### What is expected
The full data must be written out exactly, with every line included.

### Data block
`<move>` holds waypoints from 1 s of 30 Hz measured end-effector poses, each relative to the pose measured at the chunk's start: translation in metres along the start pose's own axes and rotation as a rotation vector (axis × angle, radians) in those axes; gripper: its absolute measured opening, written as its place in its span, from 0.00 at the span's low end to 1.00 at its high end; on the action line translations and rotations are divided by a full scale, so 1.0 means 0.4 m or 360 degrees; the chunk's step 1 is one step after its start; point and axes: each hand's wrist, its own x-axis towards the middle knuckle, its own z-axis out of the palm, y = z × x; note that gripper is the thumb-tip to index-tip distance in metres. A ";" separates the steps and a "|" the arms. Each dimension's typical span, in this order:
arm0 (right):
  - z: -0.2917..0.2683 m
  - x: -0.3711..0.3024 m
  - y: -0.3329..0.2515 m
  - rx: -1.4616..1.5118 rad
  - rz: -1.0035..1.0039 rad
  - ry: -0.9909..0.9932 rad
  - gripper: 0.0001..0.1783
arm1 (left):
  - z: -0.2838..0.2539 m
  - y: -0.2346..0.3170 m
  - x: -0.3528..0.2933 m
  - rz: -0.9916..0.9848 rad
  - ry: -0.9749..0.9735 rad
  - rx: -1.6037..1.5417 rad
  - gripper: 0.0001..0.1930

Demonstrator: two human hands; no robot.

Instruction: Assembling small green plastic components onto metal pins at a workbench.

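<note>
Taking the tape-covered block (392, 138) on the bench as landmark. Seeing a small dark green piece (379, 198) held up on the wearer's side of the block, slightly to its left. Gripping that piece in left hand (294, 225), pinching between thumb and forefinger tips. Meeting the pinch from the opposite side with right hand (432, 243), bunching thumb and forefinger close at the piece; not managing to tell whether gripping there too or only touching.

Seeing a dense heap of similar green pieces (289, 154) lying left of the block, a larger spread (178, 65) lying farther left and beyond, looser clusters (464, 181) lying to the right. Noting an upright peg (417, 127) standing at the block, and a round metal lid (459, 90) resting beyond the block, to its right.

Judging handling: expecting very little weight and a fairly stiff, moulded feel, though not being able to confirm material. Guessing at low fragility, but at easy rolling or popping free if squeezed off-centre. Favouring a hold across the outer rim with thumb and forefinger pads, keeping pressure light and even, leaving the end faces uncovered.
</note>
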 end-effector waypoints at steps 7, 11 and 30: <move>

### Output for this task
`<move>` holds waypoints from 1 s of 30 Hz measured end-effector poses, each relative to the pose measured at the chunk's start: translation in metres along the start pose's own axes and rotation as a rotation vector (axis × angle, radians) in those axes; gripper: its absolute measured opening, written as its place in its span, from 0.00 at the span's low end to 1.00 at its high end; on the action line translations and rotations are divided by a full scale, so 1.0 means 0.4 m or 360 degrees; the chunk's step 1 is one step after its start; point and axes: each hand's wrist, its own x-axis towards the middle knuckle, its own z-axis out of the palm, y = z × x; note that gripper is the thumb-tip to index-tip distance in metres. A ";" separates the steps and a "|" the arms. Each dimension's typical span, in this order:
arm0 (right):
  - z: -0.2917..0.2683 m
  - x: -0.3711..0.3024 m
  - y: -0.3329..0.2515 m
  - rx: -1.4616..1.5118 rad
  - rz: -1.0035..1.0039 rad
  - ry: -0.9909..0.9932 rad
  - gripper: 0.0001..0.1783
arm1 (left):
  - z: -0.2838..0.2539 m
  - y: -0.2346..0.3170 m
  - x: -0.3528..0.2933 m
  - rz: -0.9916..0.9848 rad
  - ry: -0.9749..0.9735 rad
  - rx: -1.6037..1.5417 rad
  - gripper: 0.0001..0.1930

Demonstrator: two human hands; no robot.

Instruction: Assembling small green plastic components onto metal pins at a workbench.

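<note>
Taking the tape-covered block (392, 138) on the bench as landmark. Seeing a small dark green piece (379, 198) held up on the wearer's side of the block, slightly to its left. Gripping that piece in left hand (294, 225), pinching between thumb and forefinger tips. Meeting the pinch from the opposite side with right hand (432, 243), bunching thumb and forefinger close at the piece; not managing to tell whether gripping there too or only touching.

Seeing a dense heap of similar green pieces (289, 154) lying left of the block, a larger spread (178, 65) lying farther left and beyond, looser clusters (464, 181) lying to the right. Noting an upright peg (417, 127) standing at the block, and a round metal lid (459, 90) resting beyond the block, to its right.

Judging handling: expecting very little weight and a fairly stiff, moulded feel, though not being able to confirm material. Guessing at low fragility, but at easy rolling or popping free if squeezed off-centre. Favouring a hold across the outer rim with thumb and forefinger pads, keeping pressure light and even, leaving the end faces uncovered.
</note>
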 end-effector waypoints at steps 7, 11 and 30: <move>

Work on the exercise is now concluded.